The argument fails, however, because the existence of a fiduciary duty depends not on formal authority but on “de facto control.” AG Capital, 11 N.Y.3d at 158, 866 N.Y.S.2d 578, 896 N.E.2d 61; Chestman, 947 F.2d at 568. The chairs may not have had de jure power under § 6–120(3) to make final decisions on Wilson–Pakulas, but as long as the party committees in fact followed the chairs' lead with respect to those decisions, no legal principle bars a jury finding that the chairs owed a fiduciary duty not to support the issuance of a Wilson–Pakula unless (in their judgment) it was in the best interests of the party. The existence of a fiduciary duty is a question of fact for the jury, Milovanovic, 678 F.3d at 723, and as such (as we have explained) it is subject to an “exceedingly deferential” standard of review. Binday, 804 F.3d at 572. The jury heard testimony from Savino that, as chair, he understood his duty to be to act in the best interests of the Bronx Republican Party, and that the party “relied on [him] and [his] suggestions as to how they would proceed, what they would vote on, who they would support, who they wouldn't support.” Tr. 1824. Similarly, Isaacs testified that he was “supposed to promote” the interests of the members of the Republican Party, Tr. 1972, that party members relied on him to make decisions on their behalf, and that he exercised control over the party committee and its affairs. This unrebutted testimony is corroborated by the recordings introduced at trial, in which all of the conspirators appear to act on the assumption that all that is needed to obtain a Wilson–Pakula is the backing of three of the county chairs. The evidence was thus sufficient to support a finding that the county chairs had de facto control over, and thus fiduciary duties to their party with respect to, Wilson–Pakulas.

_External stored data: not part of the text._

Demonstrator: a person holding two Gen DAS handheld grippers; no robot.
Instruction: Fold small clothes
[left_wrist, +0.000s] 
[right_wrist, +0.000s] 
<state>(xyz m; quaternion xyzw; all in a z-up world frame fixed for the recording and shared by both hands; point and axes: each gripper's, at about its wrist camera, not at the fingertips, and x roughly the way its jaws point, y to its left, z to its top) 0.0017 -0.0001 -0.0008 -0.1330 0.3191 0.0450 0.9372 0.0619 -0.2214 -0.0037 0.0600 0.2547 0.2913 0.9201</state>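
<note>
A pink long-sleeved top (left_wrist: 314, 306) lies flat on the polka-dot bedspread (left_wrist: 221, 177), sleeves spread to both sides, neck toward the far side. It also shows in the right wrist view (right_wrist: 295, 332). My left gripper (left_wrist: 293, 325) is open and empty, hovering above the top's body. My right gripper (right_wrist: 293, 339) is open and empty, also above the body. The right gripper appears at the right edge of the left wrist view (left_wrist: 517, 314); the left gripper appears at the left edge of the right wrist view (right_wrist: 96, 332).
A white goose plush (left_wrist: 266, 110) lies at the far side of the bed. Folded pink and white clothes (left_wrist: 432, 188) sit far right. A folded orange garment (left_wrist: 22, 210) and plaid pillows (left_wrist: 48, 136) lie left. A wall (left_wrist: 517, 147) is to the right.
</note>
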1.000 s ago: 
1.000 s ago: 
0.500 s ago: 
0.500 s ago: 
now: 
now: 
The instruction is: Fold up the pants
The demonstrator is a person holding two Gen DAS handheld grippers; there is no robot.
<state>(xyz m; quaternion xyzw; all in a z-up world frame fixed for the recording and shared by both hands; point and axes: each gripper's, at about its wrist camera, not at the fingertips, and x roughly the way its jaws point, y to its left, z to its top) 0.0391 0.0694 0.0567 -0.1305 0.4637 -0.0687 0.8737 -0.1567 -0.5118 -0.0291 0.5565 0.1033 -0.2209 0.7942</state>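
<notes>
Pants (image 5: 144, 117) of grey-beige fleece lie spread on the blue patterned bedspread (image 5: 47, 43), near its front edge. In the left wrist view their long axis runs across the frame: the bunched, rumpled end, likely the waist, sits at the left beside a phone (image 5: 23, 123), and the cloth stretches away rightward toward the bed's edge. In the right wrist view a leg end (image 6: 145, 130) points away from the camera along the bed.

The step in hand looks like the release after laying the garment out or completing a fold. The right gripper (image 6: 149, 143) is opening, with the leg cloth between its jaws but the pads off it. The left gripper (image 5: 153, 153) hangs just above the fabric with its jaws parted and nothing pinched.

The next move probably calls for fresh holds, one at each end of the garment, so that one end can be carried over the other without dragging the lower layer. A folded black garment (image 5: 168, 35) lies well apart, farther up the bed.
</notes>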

Finally, Halloran seeks refuge in the First Amendment, arguing that the Supreme Court in Citizens United v. Federal Election Commission, 558 U.S. 310, 130 S.Ct. 876, 175 L.Ed.2d 753 (2010), created a “brave new world ․ in which the institutionalized bribery of campaign finance ․ is constitutionally protected,” thus “blurring ․ the distinction between protected speech and bribery.” Reply Br. 22. “[I]t would exalt form over substance,” he adds, “to hold that Halloran's mere failure to arrange for the payments in question to be made through a political action committee converts protected speech to fraud.” Id. This rhetorical gesture is unsustainable as a legal argument. Citizens United invalidated a ban on independent expenditures by corporations and unions for certain types of political speech. 558 U.S. at 365–66. It did not hold that the First Amendment protects bribery—to the contrary, the Court explicitly discussed the government's interest in preventing “quid pro quo corruption” or the appearance thereof. Id. at 356–57, 359. Quid pro quo corruption—the payment of bribes in exchange for the issuance of a Wilson–Pakula—is the very essence of the Wilson–Pakula Scheme.
For these reasons, we detect no legal error warranting reversal of Halloran's conviction on Count Two.13
IV. Remaining Arguments
Halloran's remaining arguments, as advanced by counsel or in his pro se submission, require much less discussion.
Halloran's challenges to the procedural and substantive reasonableness of his sentence are without merit. First, Halloran argues that the district court committed procedural error by “declining to consider” the two-year sentence imposed upon former Virginia Governor Bob McDonnell in an unrelated bribery case in the Eastern District of Virginia. Appellant's Br. 64. We disagree. Although “the need to avoid unwarranted sentence disparities among defendants with similar records who have been found guilty of similar conduct” is a factor district courts must consider when imposing sentence, 18 U.S.C. § 3553(a)(6), that provision does not require a district court to conform its sentence to any single other sentence adduced by a defendant. Halloran further argues that the district court erred in calculating the loss amount under U.S.S.G. § 2B1.1(b)(1). “Facts in support of a sentencing calculation need only be proven by a preponderance of the evidence, and the district court's findings will not be disturbed unless clearly erroneous.” United States v. Beverly, 5 F.3d 633, 642 (2d Cir.1993). The district court's determination that Halloran accepted a $7500 cash bribe on September 7, 2012 was sufficiently supported by trial testimony and by a recording of the meeting at which the bribe was made.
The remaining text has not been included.